↓
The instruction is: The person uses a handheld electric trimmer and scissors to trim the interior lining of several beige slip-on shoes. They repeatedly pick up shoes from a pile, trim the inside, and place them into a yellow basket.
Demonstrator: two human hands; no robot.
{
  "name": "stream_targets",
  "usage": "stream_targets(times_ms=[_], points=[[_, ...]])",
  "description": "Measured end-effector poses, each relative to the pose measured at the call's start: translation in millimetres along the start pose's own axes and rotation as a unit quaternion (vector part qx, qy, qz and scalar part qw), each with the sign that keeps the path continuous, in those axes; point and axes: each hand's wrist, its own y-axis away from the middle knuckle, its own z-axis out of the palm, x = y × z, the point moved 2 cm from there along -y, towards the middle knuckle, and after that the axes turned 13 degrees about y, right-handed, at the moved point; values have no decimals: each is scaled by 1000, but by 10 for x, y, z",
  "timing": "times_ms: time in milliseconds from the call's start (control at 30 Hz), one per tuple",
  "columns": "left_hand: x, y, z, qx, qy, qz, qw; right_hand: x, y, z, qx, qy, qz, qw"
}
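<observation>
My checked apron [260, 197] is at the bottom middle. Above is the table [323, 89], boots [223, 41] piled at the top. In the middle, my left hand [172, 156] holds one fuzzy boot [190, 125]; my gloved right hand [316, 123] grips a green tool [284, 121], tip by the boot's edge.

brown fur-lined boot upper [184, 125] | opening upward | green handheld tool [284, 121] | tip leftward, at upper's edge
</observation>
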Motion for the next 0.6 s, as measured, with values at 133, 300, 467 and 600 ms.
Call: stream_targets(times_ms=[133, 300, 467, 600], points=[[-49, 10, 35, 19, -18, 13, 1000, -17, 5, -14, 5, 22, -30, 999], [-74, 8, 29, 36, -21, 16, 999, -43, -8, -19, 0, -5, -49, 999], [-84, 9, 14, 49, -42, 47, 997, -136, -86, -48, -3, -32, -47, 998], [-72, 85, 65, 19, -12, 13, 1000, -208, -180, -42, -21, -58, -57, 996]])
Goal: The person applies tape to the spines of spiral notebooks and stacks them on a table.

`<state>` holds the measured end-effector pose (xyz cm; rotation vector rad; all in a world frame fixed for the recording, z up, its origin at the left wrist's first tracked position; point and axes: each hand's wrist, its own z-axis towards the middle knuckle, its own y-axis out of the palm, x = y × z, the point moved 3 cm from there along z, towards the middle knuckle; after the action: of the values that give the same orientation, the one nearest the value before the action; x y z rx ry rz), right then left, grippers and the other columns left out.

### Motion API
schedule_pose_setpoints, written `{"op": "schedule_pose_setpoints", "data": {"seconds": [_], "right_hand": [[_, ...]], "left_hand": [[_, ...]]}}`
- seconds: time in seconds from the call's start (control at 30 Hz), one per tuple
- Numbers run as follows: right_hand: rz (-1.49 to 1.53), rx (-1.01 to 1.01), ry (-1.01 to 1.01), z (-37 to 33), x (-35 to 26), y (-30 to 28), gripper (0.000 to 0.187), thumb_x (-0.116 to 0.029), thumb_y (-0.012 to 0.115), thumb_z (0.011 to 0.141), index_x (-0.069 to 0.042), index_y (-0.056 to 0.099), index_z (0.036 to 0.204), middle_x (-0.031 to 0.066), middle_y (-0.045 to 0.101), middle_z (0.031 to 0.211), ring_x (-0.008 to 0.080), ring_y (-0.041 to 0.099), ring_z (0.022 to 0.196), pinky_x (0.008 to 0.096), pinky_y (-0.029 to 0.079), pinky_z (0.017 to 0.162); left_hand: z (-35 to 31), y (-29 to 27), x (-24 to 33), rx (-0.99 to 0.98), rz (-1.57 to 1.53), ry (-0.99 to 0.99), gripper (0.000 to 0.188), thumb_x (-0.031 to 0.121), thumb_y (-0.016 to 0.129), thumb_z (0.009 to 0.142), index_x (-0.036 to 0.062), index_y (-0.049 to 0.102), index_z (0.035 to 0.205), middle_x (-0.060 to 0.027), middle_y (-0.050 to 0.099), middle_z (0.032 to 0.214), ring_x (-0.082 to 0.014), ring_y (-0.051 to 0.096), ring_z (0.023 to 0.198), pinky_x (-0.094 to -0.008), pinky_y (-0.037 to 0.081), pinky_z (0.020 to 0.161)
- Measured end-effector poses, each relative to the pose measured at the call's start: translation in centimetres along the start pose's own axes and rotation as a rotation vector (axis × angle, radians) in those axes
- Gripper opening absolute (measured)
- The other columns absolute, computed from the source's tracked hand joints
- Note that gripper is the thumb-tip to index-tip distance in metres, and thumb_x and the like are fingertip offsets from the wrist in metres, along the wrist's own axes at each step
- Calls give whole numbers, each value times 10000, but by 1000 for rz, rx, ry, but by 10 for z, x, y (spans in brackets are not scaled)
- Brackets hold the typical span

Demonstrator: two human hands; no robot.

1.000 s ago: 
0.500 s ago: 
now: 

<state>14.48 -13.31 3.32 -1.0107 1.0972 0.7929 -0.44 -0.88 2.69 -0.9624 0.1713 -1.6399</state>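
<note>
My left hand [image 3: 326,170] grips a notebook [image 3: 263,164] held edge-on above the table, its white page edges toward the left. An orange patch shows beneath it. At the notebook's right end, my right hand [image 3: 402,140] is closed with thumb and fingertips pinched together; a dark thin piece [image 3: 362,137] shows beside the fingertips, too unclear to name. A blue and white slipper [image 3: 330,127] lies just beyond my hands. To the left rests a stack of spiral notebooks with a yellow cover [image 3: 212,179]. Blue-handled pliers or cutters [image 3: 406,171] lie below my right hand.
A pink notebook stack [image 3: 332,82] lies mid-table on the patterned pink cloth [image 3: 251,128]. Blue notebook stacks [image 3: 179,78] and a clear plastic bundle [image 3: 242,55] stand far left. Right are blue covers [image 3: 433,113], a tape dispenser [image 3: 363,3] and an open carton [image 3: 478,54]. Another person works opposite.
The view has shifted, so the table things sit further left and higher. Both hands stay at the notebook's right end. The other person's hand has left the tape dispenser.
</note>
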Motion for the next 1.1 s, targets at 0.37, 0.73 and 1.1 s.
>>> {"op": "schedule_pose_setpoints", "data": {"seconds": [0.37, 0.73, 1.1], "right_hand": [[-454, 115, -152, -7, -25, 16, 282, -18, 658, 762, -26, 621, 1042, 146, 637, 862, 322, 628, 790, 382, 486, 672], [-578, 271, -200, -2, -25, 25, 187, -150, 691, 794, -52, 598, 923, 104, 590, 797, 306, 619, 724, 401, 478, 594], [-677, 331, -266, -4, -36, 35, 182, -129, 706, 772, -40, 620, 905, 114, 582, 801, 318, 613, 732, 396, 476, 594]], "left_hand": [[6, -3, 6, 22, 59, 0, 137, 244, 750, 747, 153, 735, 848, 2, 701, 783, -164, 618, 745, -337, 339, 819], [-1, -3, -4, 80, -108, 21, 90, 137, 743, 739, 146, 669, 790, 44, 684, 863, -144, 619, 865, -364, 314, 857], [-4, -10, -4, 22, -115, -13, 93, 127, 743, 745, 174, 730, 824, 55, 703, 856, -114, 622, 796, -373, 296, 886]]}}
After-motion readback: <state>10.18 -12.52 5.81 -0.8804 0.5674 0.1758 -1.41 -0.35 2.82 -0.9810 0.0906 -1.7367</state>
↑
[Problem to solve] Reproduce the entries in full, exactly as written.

[Output]
The instruction is: The person uses a handheld electric trimmer and scissors to trim the interior lining of several beige slip-on shoes. They repeatedly pick up shoes from a pile, trim the inside, and place them into a yellow basket.
Demonstrator: two human hands; no robot.
{
  "name": "stream_targets",
  "usage": "stream_targets(times_ms=[_], points=[[_, ...]])",
  "description": "Measured end-effector poses, each relative to the pose measured at the call's start: translation in millimetres along the start pose's own axes and rotation as a unit quaternion (vector part qx, qy, qz and scalar part qw), each with the sign that keeps the path continuous, in those axes; point and axes: each hand's wrist, its own y-axis away from the middle knuckle, its own z-axis out of the palm, x = y × z, the point moved 2 cm from there along -y, towards the middle knuckle, and after that the axes turned 13 degrees about y, right-handed, at the moved point; values have no decimals: each is scaled by 1000, but by 10 for x, y, z",
  "timing": "times_ms: time in milliseconds from the call's start (control at 30 Hz), one per tuple",
  "columns": "left_hand: x, y, z, qx, qy, qz, qw; right_hand: x, y, z, qx, qy, qz, qw"
}
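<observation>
My checked apron [260, 197] is at the bottom middle. Above is the table [323, 89], boots [223, 41] piled at the top. In the middle, my left hand [172, 156] holds one fuzzy boot [190, 125]; my gloved right hand [316, 123] grips a green tool [284, 121], tip by the boot's edge.

brown fur-lined boot upper [184, 125] | opening upward | green handheld tool [284, 121] | tip leftward, at upper's edge
</observation>
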Motion for the next 0.6 s, as measured, with values at 133, 300, 467 and 600 ms.
Call: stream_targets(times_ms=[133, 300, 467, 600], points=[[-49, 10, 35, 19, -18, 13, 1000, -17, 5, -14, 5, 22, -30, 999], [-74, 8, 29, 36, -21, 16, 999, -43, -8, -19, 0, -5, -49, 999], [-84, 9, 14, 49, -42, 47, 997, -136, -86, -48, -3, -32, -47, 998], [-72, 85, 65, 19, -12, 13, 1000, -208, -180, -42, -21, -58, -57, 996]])
Goal: The person applies tape to the spines of spiral notebooks and stacks them on a table.

`<state>` holds the measured end-effector pose (xyz cm; rotation vector rad; all in a world frame fixed for the recording, z up, its origin at the left wrist's first tracked position; point and axes: each hand's wrist, its own z-axis towards the middle knuckle, its own y-axis out of the palm, x = y × z, the point moved 3 cm from there along z, towards the middle knuckle; after the action: of the values that give the same orientation, the one nearest the value before the action; x y z rx ry rz), right then left, grippers and the other columns left out.

### Motion API
schedule_pose_setpoints, written `{"op": "schedule_pose_setpoints", "data": {"seconds": [_], "right_hand": [[_, ...]], "left_hand": [[_, ...]]}}`
- seconds: time in seconds from the call's start (control at 30 Hz), one per tuple
- Numbers run as follows: right_hand: rz (-1.49 to 1.53), rx (-1.01 to 1.01), ry (-1.01 to 1.01), z (-37 to 33), x (-35 to 26), y (-30 to 28), gripper (0.000 to 0.187), thumb_x (-0.116 to 0.029), thumb_y (-0.012 to 0.115), thumb_z (0.011 to 0.141), index_x (-0.069 to 0.042), index_y (-0.056 to 0.099), index_z (0.036 to 0.204), middle_x (-0.031 to 0.066), middle_y (-0.045 to 0.101), middle_z (0.031 to 0.211), ring_x (-0.008 to 0.080), ring_y (-0.041 to 0.099), ring_z (0.022 to 0.196), pinky_x (0.008 to 0.096), pinky_y (-0.029 to 0.079), pinky_z (0.017 to 0.162); left_hand: z (-35 to 31), y (-29 to 27), x (-24 to 33), rx (-0.99 to 0.98), rz (-1.57 to 1.53), ry (-0.99 to 0.99), gripper (0.000 to 0.188), thumb_x (-0.031 to 0.121), thumb_y (-0.016 to 0.129), thumb_z (0.009 to 0.142), index_x (-0.036 to 0.062), index_y (-0.049 to 0.102), index_z (0.035 to 0.205), middle_x (-0.060 to 0.027), middle_y (-0.050 to 0.099), middle_z (0.032 to 0.214), ring_x (-0.082 to 0.014), ring_y (-0.051 to 0.096), ring_z (0.023 to 0.198), pinky_x (-0.094 to -0.008), pinky_y (-0.037 to 0.081), pinky_z (0.020 to 0.161)
- Measured end-effector poses, each relative to the pose measured at the call's start: translation in centimetres along the start pose's own axes and rotation as a rotation vector (axis × angle, radians) in those axes
- Gripper opening absolute (measured)
- The other columns absolute, computed from the source's tracked hand joints
- Note that gripper is the thumb-tip to index-tip distance in metres, and thumb_x and the like are fingertip offsets from the wrist in metres, along the wrist's own axes at each step
- Calls give whole numbers, each value times 10000, but by 1000 for rz, rx, ry, but by 10 for z, x, y (spans in brackets are not scaled)
- Brackets hold the typical span

Demonstrator: two human hands; no robot.

1.000 s ago: 
0.500 s ago: 
now: 

<state>14.48 -13.31 3.32 -1.0107 1.0972 0.7929 -0.44 -0.88 2.69 -0.9624 0.1713 -1.6399</state>
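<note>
My left hand [image 3: 326,170] grips a notebook [image 3: 263,164] held edge-on above the table, its white page edges toward the left. An orange patch shows beneath it. At the notebook's right end, my right hand [image 3: 402,140] is closed with thumb and fingertips pinched together; a dark thin piece [image 3: 362,137] shows beside the fingertips, too unclear to name. A blue and white slipper [image 3: 330,127] lies just beyond my hands. To the left rests a stack of spiral notebooks with a yellow cover [image 3: 212,179]. Blue-handled pliers or cutters [image 3: 406,171] lie below my right hand.
A pink notebook stack [image 3: 332,82] lies mid-table on the patterned pink cloth [image 3: 251,128]. Blue notebook stacks [image 3: 179,78] and a clear plastic bundle [image 3: 242,55] stand far left. Right are blue covers [image 3: 433,113], a tape dispenser [image 3: 363,3] and an open carton [image 3: 478,54]. Another person works opposite.
The view has shifted, so the table things sit further left and higher. Both hands stay at the notebook's right end. The other person's hand has left the tape dispenser.
</note>
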Motion for the next 1.1 s, targets at 0.37, 0.73 and 1.1 s.
>>> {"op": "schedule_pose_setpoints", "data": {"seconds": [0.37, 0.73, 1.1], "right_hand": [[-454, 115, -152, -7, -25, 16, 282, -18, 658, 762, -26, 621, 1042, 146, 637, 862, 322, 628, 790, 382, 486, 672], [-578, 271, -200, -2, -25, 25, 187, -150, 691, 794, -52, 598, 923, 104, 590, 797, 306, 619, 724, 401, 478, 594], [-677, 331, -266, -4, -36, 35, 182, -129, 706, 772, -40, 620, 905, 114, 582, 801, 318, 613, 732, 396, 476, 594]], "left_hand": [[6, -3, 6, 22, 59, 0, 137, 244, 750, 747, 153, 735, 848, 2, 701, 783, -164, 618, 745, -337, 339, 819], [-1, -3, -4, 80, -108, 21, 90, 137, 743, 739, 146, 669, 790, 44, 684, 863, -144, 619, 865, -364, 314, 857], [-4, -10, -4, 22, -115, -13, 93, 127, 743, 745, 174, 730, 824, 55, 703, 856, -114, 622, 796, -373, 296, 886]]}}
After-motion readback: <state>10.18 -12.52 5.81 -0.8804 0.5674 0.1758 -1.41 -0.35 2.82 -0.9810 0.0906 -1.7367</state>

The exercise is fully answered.